I've read in various places that an incorrect signal of the wrong refresh rate can cause physical damage to a CRT monitor, but I've never found an adequate explanation of why this is so. Is this true? And if it is, how?
Horizontal deflection circuit is intended to make linearly increasing current in the deflection coil. At the end of ray scanning from left to right, the deflection coil should be re-magnetized in a short time by applying higher reverse voltage to it. Typical schematics for the circuit looks like this: http://repairfaq.cis.upenn.edu/sam/deflfaq.htm#dsbdc .
L2 is the deflection yoke and T2 is the flyback transformer, that is also usually used to get high voltage for the CRT anode.
During the linear ray moving, the switch is open and the constant voltage supply causes the current to raise linearly in both L2 and T2. When the switch closes, the magnetizing energy in the inductance of T2 with the help of the capacitor C1 makes a short resonant high voltage spike, that remagnetizes deflection coil L2 to the initial ray-to-the-left position.
At the too low horizontal frequency, the period the switch is open becomes too long, that causes the following:
- The flyback transformer T2, that is usually made of ferrite core with a little gap, may get saturated. Once its ferrite core is saturated, it virtually disappears from the circuit, thus greatly reducing the inductance of the T2 winding. As a result, in a very short time the current gets unboundly high and it could damage the switch or the power supply.
- Even if T2 is not getting saturated, still the voltage spike during switch off time may get too much (as it is determined by the energy absorbed in the inductance of T2 during the switch on time), thus breaking down the switch, the capacitor C1 or the snubber diode.
- A third option is to saturate the switch (usually an NPN transistor), which would lead to emitter-collector voltage rise and then to excessive heat dissipation at the switch.
This all could happen if the controlling circuit inside the monitor allows it to operate at the inappropriate frequencies. This might happen on older (and simpler) CRT monitors.
I've witnessed a monochrome monitor (actually, two of them) fried through software.
I worked with a friend who had a weak grasp of ethics. He worked on an IBM PC/AT clone running DOS. It had both a regular CGA card driving a color CRT, and a Hercules card driving a monochrome CRT. I no longer recall why he had an extra monitor; I can only guess that it was a useful setup for debugging, since he could have the program's output shown on one screen, and debugging output shown on the other.

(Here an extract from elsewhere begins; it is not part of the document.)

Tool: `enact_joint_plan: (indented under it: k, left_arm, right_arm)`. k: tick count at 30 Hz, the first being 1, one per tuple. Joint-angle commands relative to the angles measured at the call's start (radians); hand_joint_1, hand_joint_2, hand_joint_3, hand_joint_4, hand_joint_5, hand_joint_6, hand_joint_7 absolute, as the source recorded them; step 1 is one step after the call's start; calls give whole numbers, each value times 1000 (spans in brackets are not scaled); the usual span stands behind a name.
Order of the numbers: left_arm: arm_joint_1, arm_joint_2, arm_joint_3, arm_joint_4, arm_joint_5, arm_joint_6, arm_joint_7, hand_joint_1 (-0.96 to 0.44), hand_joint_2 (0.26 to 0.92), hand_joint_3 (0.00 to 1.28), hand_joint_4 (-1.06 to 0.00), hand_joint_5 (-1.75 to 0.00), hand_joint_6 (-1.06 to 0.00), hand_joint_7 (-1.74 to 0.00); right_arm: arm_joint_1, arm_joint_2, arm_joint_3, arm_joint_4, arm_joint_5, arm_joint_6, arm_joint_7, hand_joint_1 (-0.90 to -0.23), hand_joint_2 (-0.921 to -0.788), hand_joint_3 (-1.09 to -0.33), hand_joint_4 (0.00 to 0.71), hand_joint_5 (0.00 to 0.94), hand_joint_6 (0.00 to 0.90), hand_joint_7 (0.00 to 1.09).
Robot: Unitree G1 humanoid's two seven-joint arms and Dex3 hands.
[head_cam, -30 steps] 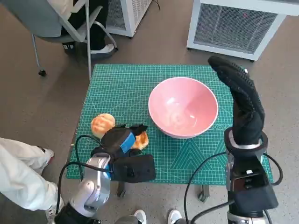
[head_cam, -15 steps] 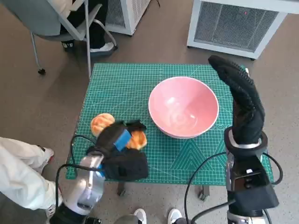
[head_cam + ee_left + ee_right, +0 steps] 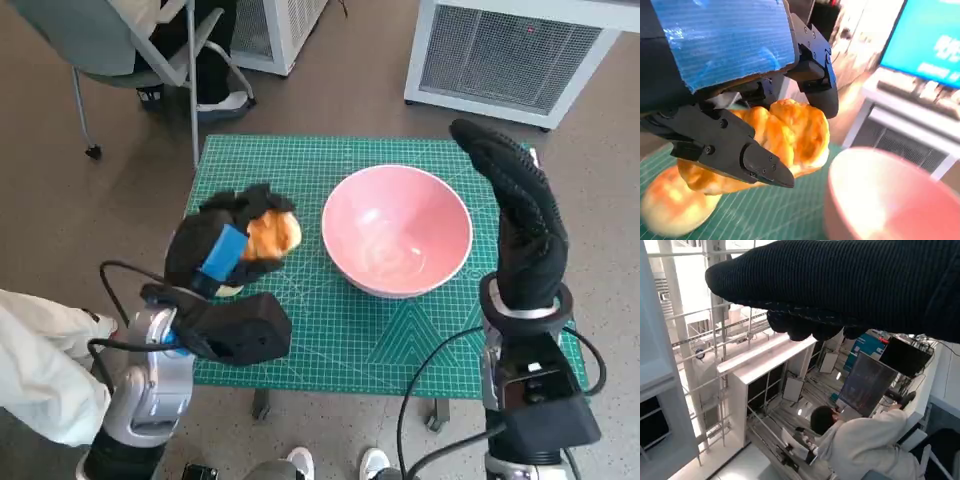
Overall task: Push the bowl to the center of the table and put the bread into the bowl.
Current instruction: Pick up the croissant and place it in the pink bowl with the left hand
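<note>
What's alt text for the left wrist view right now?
The left hand, its back taped blue, holds a golden bread roll above the green mat. A second roll lies on the mat below, and the pink bowl sits blurred alongside.

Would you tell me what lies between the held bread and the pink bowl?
Only bare green mat, as the head view shows; the bread and bowl are apart.

Glossy pink bowl; matt green mat; knitted right robot hand; crusty bread.
</note>
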Motion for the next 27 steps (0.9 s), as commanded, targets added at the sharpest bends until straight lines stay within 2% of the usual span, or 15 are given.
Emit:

My friend had written a small TSR (Terminate and Stay Resident) program that would, on demand, capture the contents of a text screen to memory, and then recall that screen using a hot key. This was like the many so-called "boss key" programs available at the time, but instead of displaying a spreadsheet or some other generic work-like content, it displayed whatever had been previously captured, and the captured screen could be freely changed at any time by pressing a hot key. You can see how this might be an advantage for a programmer, who doesn't generally use spreadsheets, and who wishes to sometimes not work while at work.
As I recall, when the "boss key" was pressed, the program needed to save the screen contents, which might be in a graphics mode, and replace them with the saved contents, which were in text mode. I think (this was a long time ago) the program made the mode switch without the assistance of the BIOS, by directly hitting the CGA card's I/O ports. I think those ports had the ability to control the monitor's scan rate, as evidenced by the destruction the TSR caused.
My friend found out the hard way that when the monochrome monitor attached to the Hercules card was in use, and the "boss key" TSR was triggered, it had a bug that could program the Hercules card with incorrect frequencies. The evidence of this was:
- Triggering the TSR by hitting its "boss key."
- The monochrome monitor emitting a very loud, very high-pitched squeal
- The monochrome monitor's display contracting to a point
- The monitor ceasing its squeal with a "pop"
- A puff of smelly magic smoke escaping the monitor
- The monitor's permanent removal from the set of working monitors
My friend tried to debug this, but after he fried the second such monitor, he decided it was too expensive a problem to work on and just stopped using the TSR.
My friend and I worked very closely together, so I personally witnessed both of these monitors being fried.
My friend had a lousy grasp of ethics in his youth. We stay in touch, and I can now say with certainty that he would never consider doing such a thing, and is ashamed of having once done it.
Magnetic coils (the coils that magnetically deflect the electron beam in a CRT) have an electric resistance which is a direct function of the frequency of the current flow. If that resistance is getting too low (because the coils and circuitry are operated at a different frequency they are intended for), either the circuitry that regulates the current through the coil or the coil itself can be damaged.
I worked on a variety of CRT terminals and monitors (and converted the former to the latter), and never had one fry, with two exceptions: (1) IBM-PC monitors, and (2) Exact clones of IBM-PC monitors. Everything else maybe made strange noises, but were never damaged. So it was certainly possible to design horizontal scan circuits that didn't burn out their drive transistor when given improper signals, and most were like that. Lots more fear, uncertainty and doubt than is really called for. Still, this is my empirical data rather than any industry-wide truth.